Former Quebec premier was responsible for a model economic development agreement with Indigenous people.

November 5, 2019   by Giuseppe Valiante

MONTREAL — A hydroelectric project in far northern Quebec has been renamed after a former premier described as courageous, visionary and compassionate, and whose personal relationship with Indigenous leaders made the venture possible.

Located deep in Cree territory about 1,000 kilometres north of Montreal, the Eastmain-1 dam and the Eastmain-1-A power plant are being renamed in memory of Bernard Landry, Quebec Premier Francois Legault said at a naming ceremony.

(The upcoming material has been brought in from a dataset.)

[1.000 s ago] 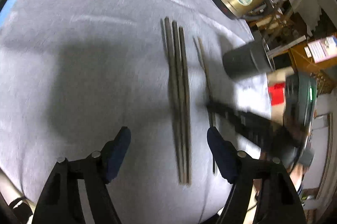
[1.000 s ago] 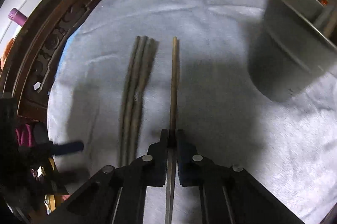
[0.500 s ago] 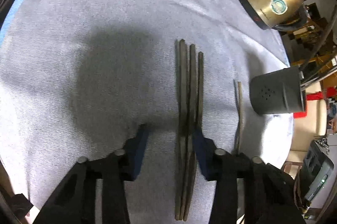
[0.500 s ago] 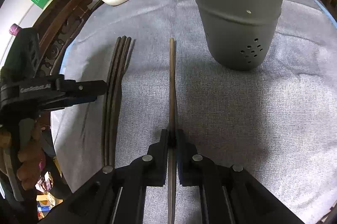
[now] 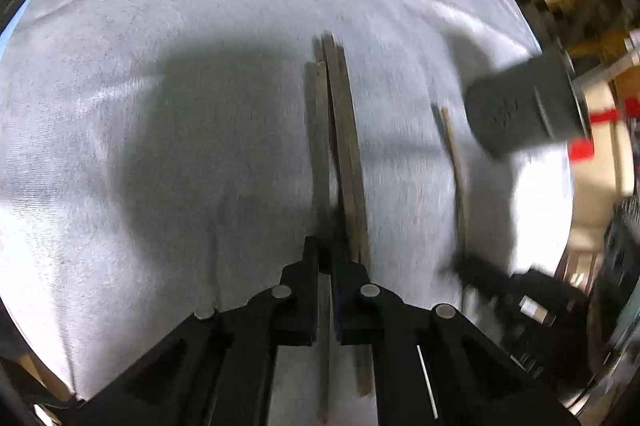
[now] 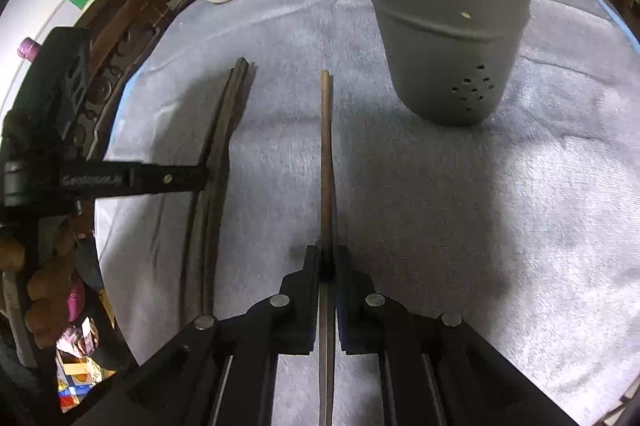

The large water basin behind the dam will now be called the Peace of the Braves reservoir, after the historic 2002 economic development agreement between Quebec and the Cree that ended years of conflict.

Landry, who was premier between 2001-2003 and died last year, “was admired by the Cree nation for his courage, compassion and vision,” Grand Chief Able Bosum told reporters and other guests at the ceremony in Montreal.


Bosum said Landry was the first sitting premier to stay the night in the Cree community – a gesture that didn’t go unnoticed.

“Before the (Peace of the Braves) it used to be a challenge to get leaders to come to our community,” Bosum said, relating the story of Landry taking a morning walk through the Cree town of Waskaganish during a snowstorm on Feb. 7, 2002.

“A number of us were standing in the lobby of the community lodge and premier Landry comes walking through the door from his morning walk with a big smile on his face as if it was a beautiful day.”

Later that day, Landry and then-Cree leader Ted Moses signed the agreement, which gave the Cree more autonomy in development projects, millions of dollars in compensation, a new forestry regime, and enshrined the community’s consent for the Eastmain project that now bears Landry’s name.

The deal is considered a model agreement for economic development between Indigenous and non-Indigenous peoples.

Bosum said there are many Indigenous people in Canada and around the world “who cannot imagine signing for a future together the way the Quebec government and Cree nation do every day.”

Legault said key to getting the deal done was the personal relationship Landry formed with Moses.

The premier said he is trying to sign similar agreements with other First Nations groups but it has proven difficult.

“My target is the same: sign as many deals as possible with as many Indigenous communities as possible with the Cree agreement as a model,” he said.

Moses attended the Nov. 4 ceremony at Hydro-Quebec’s headquarters, and thanked Landry for the “effort (he) put in to recognize the Cree so we can have a rightful place in Quebec.”

Seventeen years after the deal was signed, Moses said, “you can see the communities and the development of the North and the benefits the Cree have received.”

The Bernard-Landry generating station and the Bernard-Landry dam produce 2.3 terawatt-hours of energy per year, or enough to fulfil the needs of about 135,000 homes.